I'm a bit new to game and wouldn't mind some advice from the pros before I go further with this one and screw it up lol. I go to 2 gyms in my area. One of the gyms, I go like once a week to. In the next 2 weeks only, i'll be going to it every day though. At this gym, a new girl started working at the reception and the first time I saw her I chatted her up about random stuff for like half an hour. A couple days back I went back and again saw her and chatted her up for half an hour before my workout. Basically our conversation just took off, lots of laughter, IOIs, I gave a lot of DHVing and we basically talked about our personal lives, work, food, lifestyle, etc. After half an hour, she talked about trying to find another job as a bank teller and I told her maybe I can help getting her foot in the door b/c I know people in the industry, and she mentioned well if I ever see you here again b/c you never come at this gym (kind of said it in a flirty way) so I told her how about I grab your number and I'll text you and let you know what I hear. She said ok no problem, after your workout drop by the desk and I'll give it. I agreed. An hour flies and after my workout I drop by and talked to her for a couple minutes and basically told her I had to go b/c I was already late to work and kind of paused waiting for the number but she then changed her mind and tells me I'm just going to take your email down instead so I'm like alright and I gave my e-mail to her and took off. If I got her number, I was thinking about escalating it on the spot and asking her out on the Friday night but b/c of the backfire, I canceled those actions.

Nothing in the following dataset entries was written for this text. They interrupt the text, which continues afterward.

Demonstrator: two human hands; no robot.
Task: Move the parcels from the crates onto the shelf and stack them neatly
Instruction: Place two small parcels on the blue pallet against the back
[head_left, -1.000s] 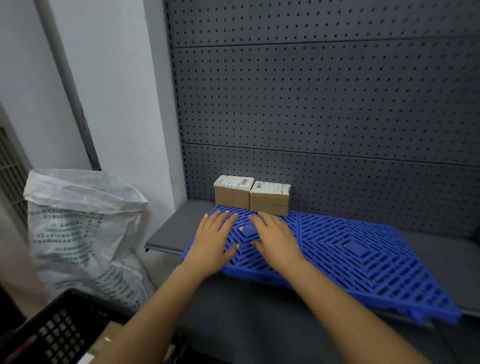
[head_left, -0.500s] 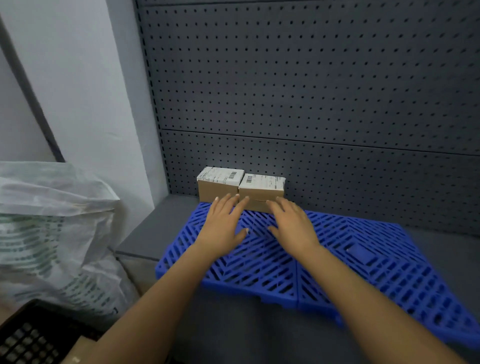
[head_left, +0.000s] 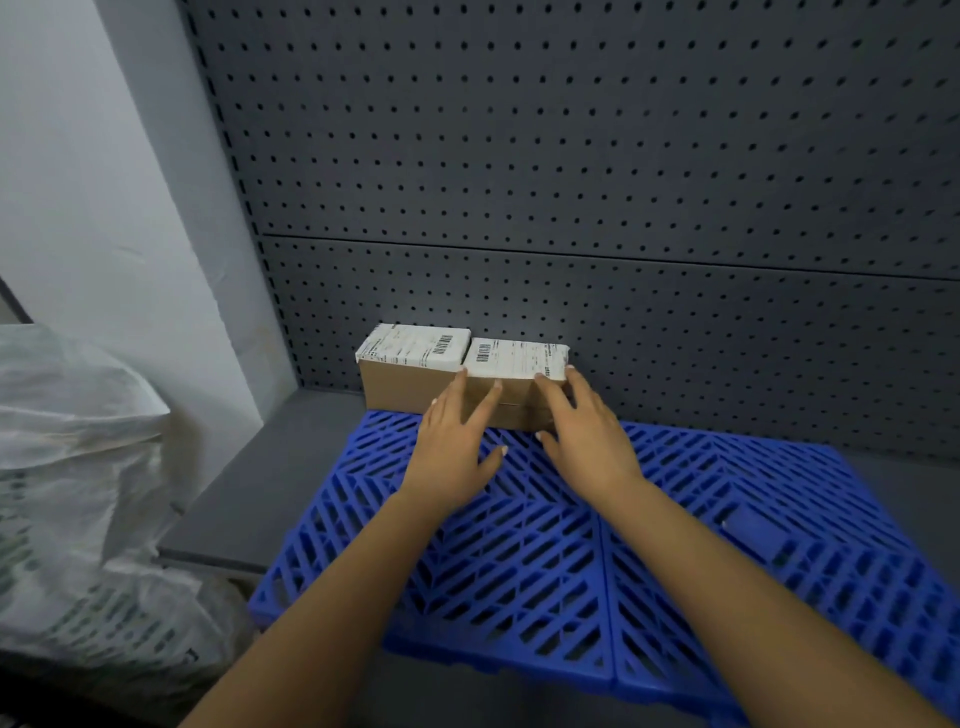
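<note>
Left hand (head_left: 457, 452) is seen flat and spread, fingers apart, palm down over the blue pallet (head_left: 519, 561); its fingertips are laid against the brown front face of the right parcel (head_left: 514, 364), near the seam between the two boxes. Nothing is gripped by it. Right hand (head_left: 582, 431) is likewise spread, fingers splayed, its fingertips set on the front and right corner of the same parcel; no closed grasp is shown — the box is touched from the front, not enclosed.

The right parcel is a brown carton with a white barcoded label across its top. A faint horizontal line runs across its front; whether that marks two stacked boxes cannot be told. It is placed directly beside the left parcel (head_left: 410, 358), touching it, both labels up. The pair is set at the back of the shelf (head_left: 270, 467), against the dark perforated back panel (head_left: 571, 182). The parcels' front edges meet the rear edge of the blue pallet; whether they rest on the pallet or on the bare shelf behind it cannot be told.

The blue pallet is an open-lattice plastic grid made of joined sections, covering much of the grey shelf and overhanging its front edge. Apart from the hands and forearms, nothing is seen on its visible surface.

At far left, a white woven sack (head_left: 67, 493) with green print is slumped against the pale wall (head_left: 104, 182) — its contents are not visible.
</note>
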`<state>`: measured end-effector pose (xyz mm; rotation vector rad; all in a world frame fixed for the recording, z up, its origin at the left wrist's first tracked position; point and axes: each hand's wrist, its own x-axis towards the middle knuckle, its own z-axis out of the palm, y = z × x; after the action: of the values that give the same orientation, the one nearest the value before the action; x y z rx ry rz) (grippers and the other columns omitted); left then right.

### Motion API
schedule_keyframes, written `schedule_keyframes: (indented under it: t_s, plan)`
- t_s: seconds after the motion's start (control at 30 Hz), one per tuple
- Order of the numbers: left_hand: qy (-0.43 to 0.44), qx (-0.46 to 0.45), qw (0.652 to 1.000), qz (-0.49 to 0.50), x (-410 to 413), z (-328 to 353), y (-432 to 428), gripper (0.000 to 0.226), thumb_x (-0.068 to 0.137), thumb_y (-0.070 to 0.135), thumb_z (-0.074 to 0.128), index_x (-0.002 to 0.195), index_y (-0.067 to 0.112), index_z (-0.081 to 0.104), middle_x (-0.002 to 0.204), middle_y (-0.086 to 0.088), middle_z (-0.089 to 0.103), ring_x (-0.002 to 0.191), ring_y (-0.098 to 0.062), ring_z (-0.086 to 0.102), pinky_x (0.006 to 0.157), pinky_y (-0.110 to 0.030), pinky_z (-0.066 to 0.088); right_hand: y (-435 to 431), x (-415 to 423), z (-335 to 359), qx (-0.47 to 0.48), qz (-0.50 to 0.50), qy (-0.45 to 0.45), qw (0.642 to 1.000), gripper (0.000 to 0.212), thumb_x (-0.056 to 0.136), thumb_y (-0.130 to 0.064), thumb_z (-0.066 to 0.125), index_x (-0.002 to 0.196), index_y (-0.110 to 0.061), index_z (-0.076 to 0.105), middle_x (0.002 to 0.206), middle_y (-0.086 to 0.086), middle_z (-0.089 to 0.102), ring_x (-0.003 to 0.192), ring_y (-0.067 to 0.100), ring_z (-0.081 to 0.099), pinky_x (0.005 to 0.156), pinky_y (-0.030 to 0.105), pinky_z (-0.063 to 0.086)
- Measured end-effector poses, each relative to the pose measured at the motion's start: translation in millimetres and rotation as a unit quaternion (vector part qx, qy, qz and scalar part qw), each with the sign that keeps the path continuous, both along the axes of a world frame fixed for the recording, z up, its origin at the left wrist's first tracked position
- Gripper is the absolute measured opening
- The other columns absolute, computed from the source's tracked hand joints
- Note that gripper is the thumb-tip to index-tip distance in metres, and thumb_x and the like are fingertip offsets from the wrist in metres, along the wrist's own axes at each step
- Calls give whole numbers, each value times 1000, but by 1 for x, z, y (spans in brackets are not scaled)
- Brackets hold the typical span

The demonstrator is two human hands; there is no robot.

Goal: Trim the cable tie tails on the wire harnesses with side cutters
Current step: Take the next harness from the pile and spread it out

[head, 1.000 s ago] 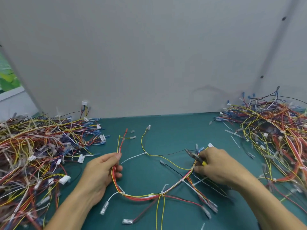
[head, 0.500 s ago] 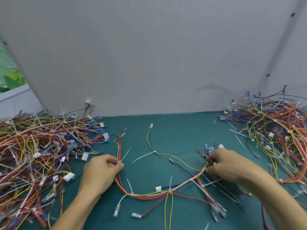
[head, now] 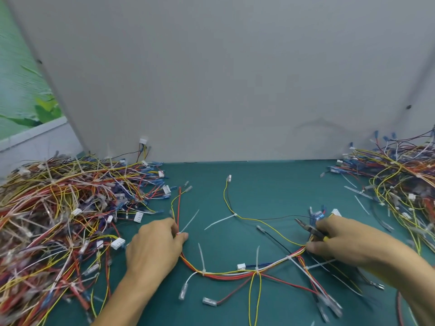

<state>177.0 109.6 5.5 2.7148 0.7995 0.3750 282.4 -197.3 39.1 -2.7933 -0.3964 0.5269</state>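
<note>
Wire harness, a bundle of red, yellow, white and blue leads, lies in a shallow curve on the green bench mat, between the two hands and near the front edge of the view. Left hand rests knuckles-up on the mat at the left end of the curve, its fingers curled together and pinching the red and yellow leads at a tie head, from which one white cable tie tail slants up and to the right. Right hand sits at the right end of the curve, with its fingers closed around the yellow-handled side cutters, whose dark nose points up and to the left; its lower fingertips touch the bundle where the leads fan out. Whether the cutter blades are apart cannot be told. More uncut tails stand up from the middle of the bundle, and a small white connector lies between them, against the leads. A large left pile of harnesses and a right pile of harnesses flank the work area. A grey partition closes the back of the bench.
</note>
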Motion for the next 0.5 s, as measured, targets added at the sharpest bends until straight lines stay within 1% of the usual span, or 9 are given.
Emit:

I think she's interested, but what I learnt from our conversation was that she was sexually harassed a lot at her previous job (which she told me about) and she also just quit a bartending and waitress job so she's probably used to getting hit on all the time and auto-rejects on the spot. I think these may be the two reasons why she didn't give her number out...plus I've only met her twice for an hour in total, so maybe trust issues?

So my questions for you guys are:

1) Did I mess anything up from the beginning to the end? Should I have done something differently?
2) What and how should I continue this? Should I give up on her already or should I reattempt something slowly with her to maybe gain trust, etc.

Thanks everyone!

Author:  AFC Payman [ Fri Dec 17, 2010 6:17 pm ]
Post subject: 

well i could bet you started game with the Mystery Method haha if i´m right just tell me haha....

okay anyways easy thing never give up try till she runs away my advice at every situation.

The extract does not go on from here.